(About this exercise): Everything below from the line with "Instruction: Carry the" through the line with "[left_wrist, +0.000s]" should be copied exactly, and nothing else; leave out the pictures.

★ ★ ★ ★ ★

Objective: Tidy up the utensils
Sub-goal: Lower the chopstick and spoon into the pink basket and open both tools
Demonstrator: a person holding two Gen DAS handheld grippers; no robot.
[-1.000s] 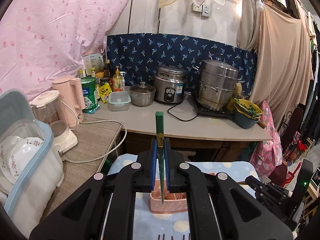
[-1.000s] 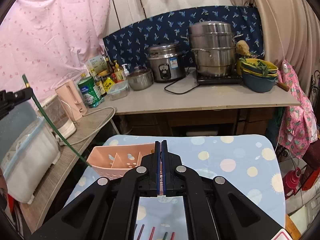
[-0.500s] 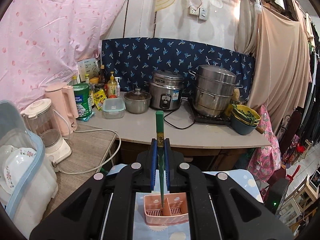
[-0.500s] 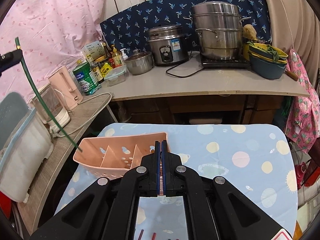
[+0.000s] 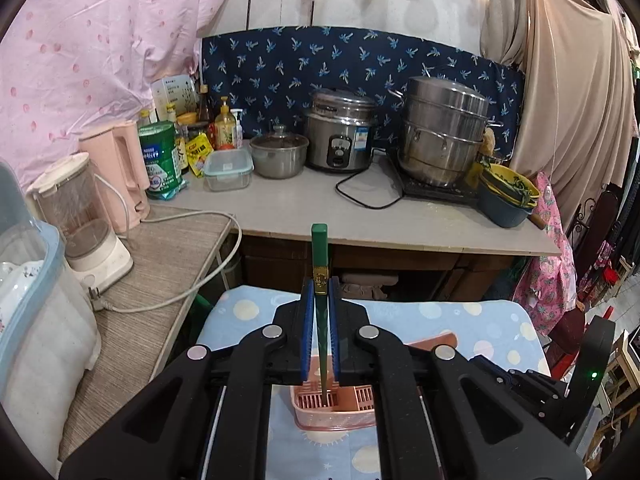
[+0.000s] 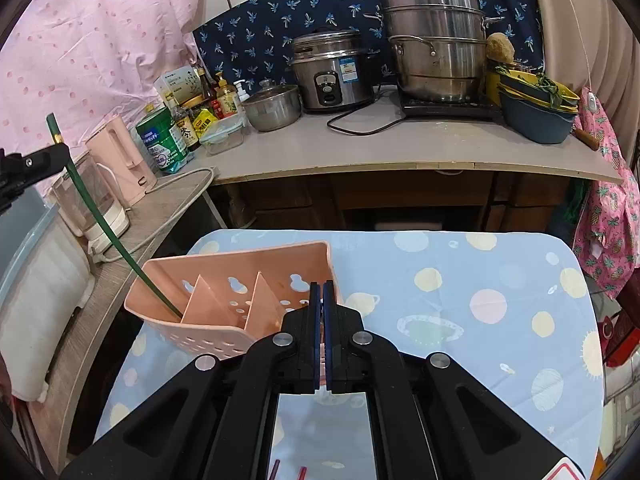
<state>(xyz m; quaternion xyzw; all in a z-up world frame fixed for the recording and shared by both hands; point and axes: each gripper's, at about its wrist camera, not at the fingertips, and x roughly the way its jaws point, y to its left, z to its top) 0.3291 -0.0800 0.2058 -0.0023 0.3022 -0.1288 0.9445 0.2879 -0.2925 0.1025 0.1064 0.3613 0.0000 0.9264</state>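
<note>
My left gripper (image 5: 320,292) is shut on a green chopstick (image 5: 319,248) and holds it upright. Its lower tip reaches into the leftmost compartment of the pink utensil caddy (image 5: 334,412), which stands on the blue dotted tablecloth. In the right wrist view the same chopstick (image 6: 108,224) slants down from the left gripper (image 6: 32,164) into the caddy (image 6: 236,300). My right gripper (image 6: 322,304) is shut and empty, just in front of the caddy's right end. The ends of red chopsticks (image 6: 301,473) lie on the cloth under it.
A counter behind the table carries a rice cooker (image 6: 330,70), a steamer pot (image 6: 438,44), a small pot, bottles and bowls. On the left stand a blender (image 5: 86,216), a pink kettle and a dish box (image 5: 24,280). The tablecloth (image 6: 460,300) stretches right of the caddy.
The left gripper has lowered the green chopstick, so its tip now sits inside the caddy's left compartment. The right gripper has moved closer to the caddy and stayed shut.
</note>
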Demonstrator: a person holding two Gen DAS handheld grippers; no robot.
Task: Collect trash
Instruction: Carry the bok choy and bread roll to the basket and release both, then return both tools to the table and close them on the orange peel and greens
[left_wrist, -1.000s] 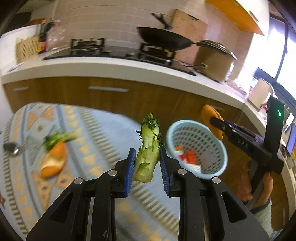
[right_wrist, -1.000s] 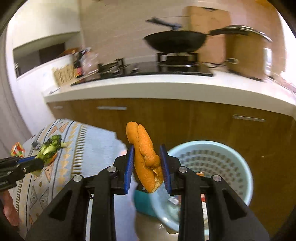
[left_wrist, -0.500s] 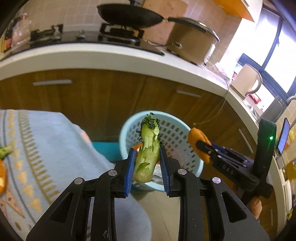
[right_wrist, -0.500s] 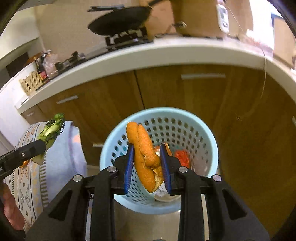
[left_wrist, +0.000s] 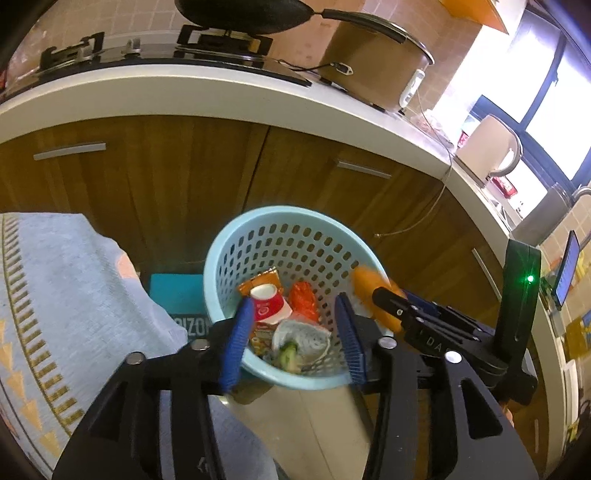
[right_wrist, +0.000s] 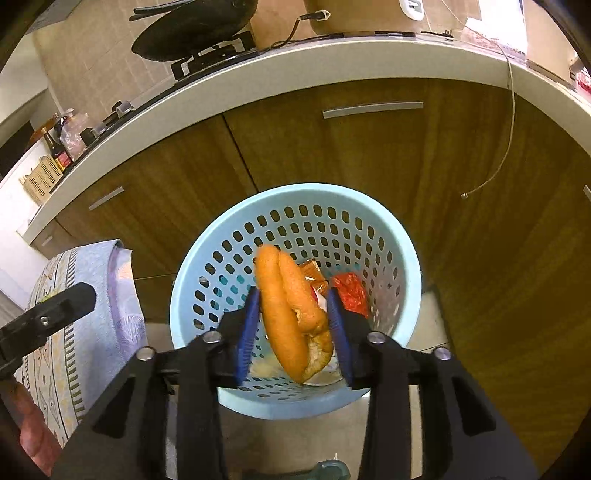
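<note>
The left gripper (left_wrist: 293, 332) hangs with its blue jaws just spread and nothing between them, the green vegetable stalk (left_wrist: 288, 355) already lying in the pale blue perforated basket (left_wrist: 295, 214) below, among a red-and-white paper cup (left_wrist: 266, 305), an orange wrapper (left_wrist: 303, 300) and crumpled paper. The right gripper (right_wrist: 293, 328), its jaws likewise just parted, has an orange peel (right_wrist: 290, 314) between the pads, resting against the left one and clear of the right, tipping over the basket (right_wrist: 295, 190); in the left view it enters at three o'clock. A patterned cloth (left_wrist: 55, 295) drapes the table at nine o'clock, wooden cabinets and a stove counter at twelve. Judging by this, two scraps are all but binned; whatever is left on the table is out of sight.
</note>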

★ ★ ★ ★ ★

(Exercise answer):
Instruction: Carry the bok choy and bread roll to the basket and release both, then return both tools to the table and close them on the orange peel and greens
[left_wrist, -1.000s] 
[right_wrist, -1.000s] 
[left_wrist, -0.500s] 
[right_wrist, -0.500s] 
[left_wrist, +0.000s] 

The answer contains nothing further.